## EXERCISE MATERIALS:

=== Section Start ===

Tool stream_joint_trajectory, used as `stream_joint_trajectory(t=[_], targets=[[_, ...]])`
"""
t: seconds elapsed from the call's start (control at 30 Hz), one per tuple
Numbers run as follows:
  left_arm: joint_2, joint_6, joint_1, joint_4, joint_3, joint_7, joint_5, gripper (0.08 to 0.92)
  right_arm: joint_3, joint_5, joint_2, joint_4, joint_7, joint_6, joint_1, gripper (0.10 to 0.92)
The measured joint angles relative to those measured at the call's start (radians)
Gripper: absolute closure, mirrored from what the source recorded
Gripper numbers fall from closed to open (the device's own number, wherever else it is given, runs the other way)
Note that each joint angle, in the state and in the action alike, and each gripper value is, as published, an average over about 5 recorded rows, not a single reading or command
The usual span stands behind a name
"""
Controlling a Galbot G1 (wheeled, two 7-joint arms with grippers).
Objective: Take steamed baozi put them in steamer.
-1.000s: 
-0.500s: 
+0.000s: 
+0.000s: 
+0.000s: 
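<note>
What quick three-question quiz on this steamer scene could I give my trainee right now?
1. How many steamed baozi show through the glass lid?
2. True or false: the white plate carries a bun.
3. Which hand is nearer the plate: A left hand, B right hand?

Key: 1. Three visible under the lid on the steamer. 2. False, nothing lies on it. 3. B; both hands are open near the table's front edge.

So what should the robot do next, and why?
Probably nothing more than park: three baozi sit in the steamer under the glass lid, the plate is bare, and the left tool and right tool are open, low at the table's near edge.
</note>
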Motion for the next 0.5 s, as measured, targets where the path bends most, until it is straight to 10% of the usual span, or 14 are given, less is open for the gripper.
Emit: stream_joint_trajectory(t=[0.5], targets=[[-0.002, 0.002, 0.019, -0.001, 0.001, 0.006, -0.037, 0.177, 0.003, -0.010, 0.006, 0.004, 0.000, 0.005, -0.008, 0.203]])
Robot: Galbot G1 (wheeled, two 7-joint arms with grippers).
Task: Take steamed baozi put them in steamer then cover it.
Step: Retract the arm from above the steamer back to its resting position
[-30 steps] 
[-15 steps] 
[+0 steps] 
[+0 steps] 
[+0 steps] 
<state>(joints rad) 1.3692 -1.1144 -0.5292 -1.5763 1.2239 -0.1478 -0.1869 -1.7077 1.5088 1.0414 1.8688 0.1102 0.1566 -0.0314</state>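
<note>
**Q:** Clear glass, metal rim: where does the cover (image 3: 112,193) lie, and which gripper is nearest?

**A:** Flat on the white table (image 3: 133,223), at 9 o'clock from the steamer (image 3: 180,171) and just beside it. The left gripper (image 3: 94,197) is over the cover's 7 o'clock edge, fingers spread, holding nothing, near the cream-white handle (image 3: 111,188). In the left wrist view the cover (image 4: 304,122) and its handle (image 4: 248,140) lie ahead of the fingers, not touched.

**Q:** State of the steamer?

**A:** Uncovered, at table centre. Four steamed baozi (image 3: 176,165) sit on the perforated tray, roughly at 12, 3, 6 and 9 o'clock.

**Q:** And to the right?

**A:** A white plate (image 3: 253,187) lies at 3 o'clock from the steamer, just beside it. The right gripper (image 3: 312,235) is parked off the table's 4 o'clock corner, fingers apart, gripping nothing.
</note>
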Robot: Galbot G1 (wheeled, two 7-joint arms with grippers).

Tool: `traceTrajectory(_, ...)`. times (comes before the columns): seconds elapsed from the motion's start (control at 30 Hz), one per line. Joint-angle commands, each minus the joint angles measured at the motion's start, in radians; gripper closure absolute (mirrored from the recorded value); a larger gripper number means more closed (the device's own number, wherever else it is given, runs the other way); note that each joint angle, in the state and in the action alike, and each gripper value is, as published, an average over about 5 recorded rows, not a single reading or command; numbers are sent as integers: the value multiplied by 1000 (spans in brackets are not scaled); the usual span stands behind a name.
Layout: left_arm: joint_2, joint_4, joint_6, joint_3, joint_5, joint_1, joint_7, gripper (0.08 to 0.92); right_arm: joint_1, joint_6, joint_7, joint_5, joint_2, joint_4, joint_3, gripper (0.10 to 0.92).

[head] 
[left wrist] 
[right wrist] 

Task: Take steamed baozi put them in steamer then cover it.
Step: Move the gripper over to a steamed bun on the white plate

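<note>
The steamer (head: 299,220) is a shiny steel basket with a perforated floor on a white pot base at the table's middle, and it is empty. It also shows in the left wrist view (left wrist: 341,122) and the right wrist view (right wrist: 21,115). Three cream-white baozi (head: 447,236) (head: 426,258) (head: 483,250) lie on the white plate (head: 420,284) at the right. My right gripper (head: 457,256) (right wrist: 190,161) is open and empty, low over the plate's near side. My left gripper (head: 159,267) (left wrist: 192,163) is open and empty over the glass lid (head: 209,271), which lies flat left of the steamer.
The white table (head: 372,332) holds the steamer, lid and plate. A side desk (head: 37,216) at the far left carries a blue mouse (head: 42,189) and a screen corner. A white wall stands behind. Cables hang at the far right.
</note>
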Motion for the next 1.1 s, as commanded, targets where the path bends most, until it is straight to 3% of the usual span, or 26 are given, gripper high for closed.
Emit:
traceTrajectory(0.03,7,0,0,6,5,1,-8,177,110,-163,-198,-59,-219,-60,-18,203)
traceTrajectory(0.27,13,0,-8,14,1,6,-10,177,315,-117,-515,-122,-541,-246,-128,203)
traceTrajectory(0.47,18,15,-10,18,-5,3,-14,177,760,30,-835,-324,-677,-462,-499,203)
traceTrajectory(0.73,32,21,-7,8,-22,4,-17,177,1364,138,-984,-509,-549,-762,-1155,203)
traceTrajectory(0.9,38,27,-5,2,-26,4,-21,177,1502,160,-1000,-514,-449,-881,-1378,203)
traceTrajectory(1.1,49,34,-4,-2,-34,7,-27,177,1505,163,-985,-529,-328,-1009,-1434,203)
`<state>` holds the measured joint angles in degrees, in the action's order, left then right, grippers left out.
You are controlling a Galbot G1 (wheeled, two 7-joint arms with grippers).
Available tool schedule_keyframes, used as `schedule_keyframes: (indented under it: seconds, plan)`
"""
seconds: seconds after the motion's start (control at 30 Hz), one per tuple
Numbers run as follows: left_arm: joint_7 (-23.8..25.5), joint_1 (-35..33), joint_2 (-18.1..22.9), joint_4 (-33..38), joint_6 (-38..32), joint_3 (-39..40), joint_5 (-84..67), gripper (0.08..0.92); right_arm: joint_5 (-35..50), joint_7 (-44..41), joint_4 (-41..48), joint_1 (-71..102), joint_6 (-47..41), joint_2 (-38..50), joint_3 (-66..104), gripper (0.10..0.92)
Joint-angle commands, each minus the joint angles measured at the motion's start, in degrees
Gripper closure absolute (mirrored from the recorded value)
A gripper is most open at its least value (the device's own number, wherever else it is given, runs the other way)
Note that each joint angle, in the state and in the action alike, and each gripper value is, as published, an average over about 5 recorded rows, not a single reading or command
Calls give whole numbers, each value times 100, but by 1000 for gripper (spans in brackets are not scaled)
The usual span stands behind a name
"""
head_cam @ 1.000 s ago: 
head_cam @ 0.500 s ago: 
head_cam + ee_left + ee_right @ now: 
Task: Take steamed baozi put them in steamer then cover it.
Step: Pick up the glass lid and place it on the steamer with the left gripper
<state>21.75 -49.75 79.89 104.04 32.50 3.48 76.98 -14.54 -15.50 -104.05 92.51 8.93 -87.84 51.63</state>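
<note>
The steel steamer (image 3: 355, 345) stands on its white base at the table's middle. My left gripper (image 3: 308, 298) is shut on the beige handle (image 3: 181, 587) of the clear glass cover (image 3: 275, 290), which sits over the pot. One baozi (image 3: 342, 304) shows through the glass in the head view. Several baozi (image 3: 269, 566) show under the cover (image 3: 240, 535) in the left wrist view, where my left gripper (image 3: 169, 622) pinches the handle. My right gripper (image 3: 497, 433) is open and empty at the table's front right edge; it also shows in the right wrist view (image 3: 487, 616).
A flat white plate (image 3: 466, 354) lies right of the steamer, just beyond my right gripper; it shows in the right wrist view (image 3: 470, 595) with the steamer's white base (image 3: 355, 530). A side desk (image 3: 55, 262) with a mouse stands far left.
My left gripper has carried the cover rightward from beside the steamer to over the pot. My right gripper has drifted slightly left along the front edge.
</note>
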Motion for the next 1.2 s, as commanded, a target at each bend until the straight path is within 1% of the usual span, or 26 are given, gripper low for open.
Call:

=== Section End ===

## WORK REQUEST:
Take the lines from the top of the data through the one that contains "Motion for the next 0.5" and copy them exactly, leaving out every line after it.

## WRITTEN REPLY:
Tool stream_joint_trajectory, used as `stream_joint_trajectory(t=[_], targets=[[_, ...]])`
"""
t: seconds elapsed from the call's start (control at 30 Hz), one per tuple
Numbers run as follows:
  left_arm: joint_2, joint_6, joint_1, joint_4, joint_3, joint_7, joint_5, gripper (0.08 to 0.92)
  right_arm: joint_3, joint_5, joint_2, joint_4, joint_7, joint_6, joint_1, gripper (0.10 to 0.92)
The measured joint angles relative to those measured at the call's start (radians)
Gripper: absolute closure, mirrored from what the source recorded
Gripper numbers fall from closed to open (the device's own number, wherever else it is given, runs the other way)
Note that each joint angle, in the state and in the action alike, and each gripper value is, as published, an average over about 5 recorded rows, not a single reading or command
The usual span stands behind a name
"""
Controlling a Galbot G1 (wheeled, two 7-joint arms with grippers).
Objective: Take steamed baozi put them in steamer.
-1.000s: 
-0.500s: 
+0.000s: 
+0.000s: 
+0.000s: 
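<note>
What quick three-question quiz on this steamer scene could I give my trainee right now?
1. How many steamed baozi show through the glass lid?
2. True or false: the white plate carries a bun.
3. Which hand is nearer the plate: A left hand, B right hand?

Key: 1. Three visible under the lid on the steamer. 2. False, nothing lies on it. 3. B; both hands are open near the table's front edge.

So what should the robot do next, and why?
Probably nothing more than park: three baozi sit in the steamer under the glass lid, the plate is bare, and the left tool and right tool are open, low at the table's near edge.
</note>
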Motion for the next 0.5 s, as measured, targets where the path bends most, until it is straight to 10% of the usual span, or 14 are given, less is open for the gripper.

There is nothing else to this exercise.